Work out how many lines below contain the word "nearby". Only the number is wanted.

(Supplied information)

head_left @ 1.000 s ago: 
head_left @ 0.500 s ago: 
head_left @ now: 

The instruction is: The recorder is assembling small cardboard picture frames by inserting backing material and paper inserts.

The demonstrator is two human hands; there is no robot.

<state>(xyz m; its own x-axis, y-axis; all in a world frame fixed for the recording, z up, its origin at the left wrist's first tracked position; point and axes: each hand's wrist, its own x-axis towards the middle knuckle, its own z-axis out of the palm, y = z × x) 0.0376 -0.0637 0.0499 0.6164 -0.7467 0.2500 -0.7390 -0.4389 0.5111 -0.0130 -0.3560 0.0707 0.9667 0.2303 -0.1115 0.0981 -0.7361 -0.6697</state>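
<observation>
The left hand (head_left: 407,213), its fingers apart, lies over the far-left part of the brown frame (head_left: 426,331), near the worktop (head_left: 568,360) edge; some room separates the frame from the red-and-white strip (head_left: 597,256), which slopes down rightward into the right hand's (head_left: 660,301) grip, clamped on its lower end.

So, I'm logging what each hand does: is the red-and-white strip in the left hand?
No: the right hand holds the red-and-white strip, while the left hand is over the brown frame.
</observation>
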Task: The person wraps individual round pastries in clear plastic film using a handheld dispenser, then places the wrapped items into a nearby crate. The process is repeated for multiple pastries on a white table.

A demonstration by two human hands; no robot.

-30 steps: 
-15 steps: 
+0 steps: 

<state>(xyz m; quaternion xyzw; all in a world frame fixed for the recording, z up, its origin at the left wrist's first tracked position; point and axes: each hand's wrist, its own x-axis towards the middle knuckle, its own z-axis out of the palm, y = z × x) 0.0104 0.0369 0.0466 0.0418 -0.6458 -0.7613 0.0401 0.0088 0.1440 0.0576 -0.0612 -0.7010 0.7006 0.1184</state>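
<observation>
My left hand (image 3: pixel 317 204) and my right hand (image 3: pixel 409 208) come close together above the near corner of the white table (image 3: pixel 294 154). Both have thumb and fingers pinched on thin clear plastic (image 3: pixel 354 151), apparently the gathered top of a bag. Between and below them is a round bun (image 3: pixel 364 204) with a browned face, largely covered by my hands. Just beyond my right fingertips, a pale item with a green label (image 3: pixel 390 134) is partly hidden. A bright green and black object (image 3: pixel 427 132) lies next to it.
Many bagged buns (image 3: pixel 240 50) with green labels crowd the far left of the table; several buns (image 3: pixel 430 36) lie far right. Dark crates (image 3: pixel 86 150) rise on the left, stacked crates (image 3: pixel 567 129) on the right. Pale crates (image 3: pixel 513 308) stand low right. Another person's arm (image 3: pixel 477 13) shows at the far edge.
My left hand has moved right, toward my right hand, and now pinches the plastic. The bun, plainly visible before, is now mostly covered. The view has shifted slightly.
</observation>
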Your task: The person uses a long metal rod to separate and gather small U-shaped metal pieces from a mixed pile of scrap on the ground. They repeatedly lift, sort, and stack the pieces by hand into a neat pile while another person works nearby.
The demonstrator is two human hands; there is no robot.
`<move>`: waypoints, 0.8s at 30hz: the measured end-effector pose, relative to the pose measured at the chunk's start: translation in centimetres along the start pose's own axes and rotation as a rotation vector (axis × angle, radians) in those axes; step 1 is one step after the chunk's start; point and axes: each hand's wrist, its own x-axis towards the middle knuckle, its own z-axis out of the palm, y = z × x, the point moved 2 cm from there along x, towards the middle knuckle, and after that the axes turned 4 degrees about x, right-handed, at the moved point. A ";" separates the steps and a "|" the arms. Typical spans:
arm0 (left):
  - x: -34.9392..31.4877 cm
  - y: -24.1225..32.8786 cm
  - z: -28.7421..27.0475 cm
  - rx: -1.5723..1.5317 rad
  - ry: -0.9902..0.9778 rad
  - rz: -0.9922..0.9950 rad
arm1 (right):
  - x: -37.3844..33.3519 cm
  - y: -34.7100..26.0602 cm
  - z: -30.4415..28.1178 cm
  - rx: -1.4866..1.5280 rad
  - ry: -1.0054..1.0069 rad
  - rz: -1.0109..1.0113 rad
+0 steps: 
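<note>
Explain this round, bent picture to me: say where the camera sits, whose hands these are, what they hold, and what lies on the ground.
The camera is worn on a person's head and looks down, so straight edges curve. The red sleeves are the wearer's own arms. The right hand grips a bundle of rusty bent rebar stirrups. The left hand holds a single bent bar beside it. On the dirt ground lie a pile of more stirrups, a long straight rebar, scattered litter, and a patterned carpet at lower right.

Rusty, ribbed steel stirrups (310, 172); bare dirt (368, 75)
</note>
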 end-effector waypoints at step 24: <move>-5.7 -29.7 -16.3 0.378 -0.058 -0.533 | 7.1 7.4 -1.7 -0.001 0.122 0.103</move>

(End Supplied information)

Solution for this problem:
2